> **Description of the task**
Return exactly the lines from the one that contains "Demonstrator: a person" up to the last line of the listing, and nothing else.
══════
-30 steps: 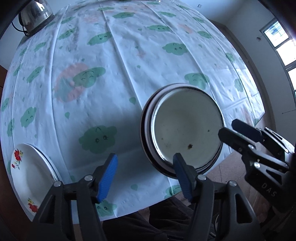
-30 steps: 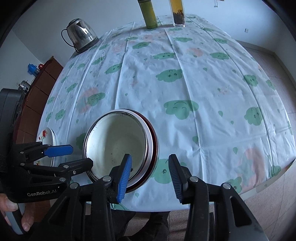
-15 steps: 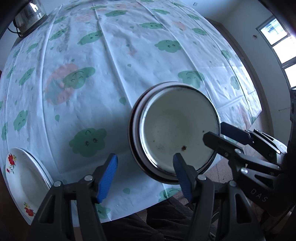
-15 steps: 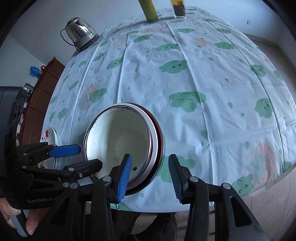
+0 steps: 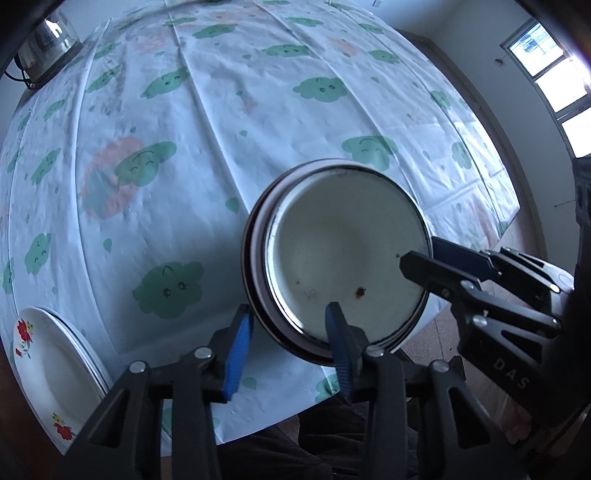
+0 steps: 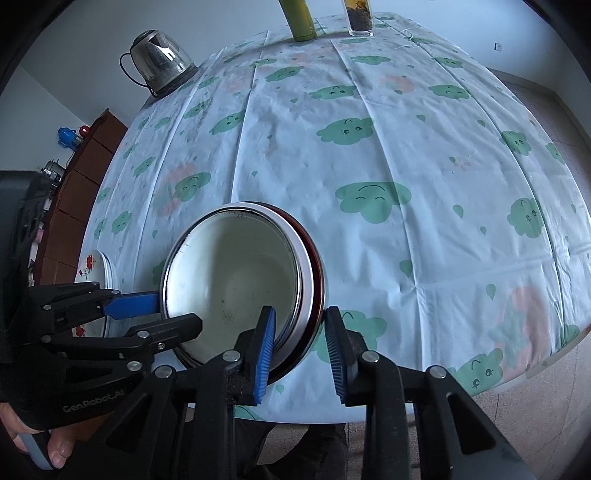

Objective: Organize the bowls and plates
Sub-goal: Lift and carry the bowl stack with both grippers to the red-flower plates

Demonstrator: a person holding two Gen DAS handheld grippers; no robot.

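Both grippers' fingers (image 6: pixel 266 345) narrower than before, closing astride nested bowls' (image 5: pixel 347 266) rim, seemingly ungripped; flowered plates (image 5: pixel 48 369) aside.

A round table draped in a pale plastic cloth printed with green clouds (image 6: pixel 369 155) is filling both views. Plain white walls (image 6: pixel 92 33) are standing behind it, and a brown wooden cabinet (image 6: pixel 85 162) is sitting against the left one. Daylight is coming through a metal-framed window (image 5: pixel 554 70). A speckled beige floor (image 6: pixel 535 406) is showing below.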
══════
> **Expected answer**
Demonstrator: a person holding two Gen DAS handheld grippers; no robot.

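Both grippers' fingers (image 6: pixel 266 345) narrower than before, closing astride nested bowls' (image 5: pixel 347 266) rim, seemingly ungripped; flowered plates (image 5: pixel 48 369) aside.

A round table draped in a pale plastic cloth printed with green clouds (image 6: pixel 369 155) is filling both views. Plain white walls (image 6: pixel 92 33) are standing behind it, and a brown wooden cabinet (image 6: pixel 85 162) is sitting against the left one. Daylight is coming through a metal-framed window (image 5: pixel 554 70). A speckled beige floor (image 6: pixel 535 406) is showing below.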

Nothing else belongs in this output.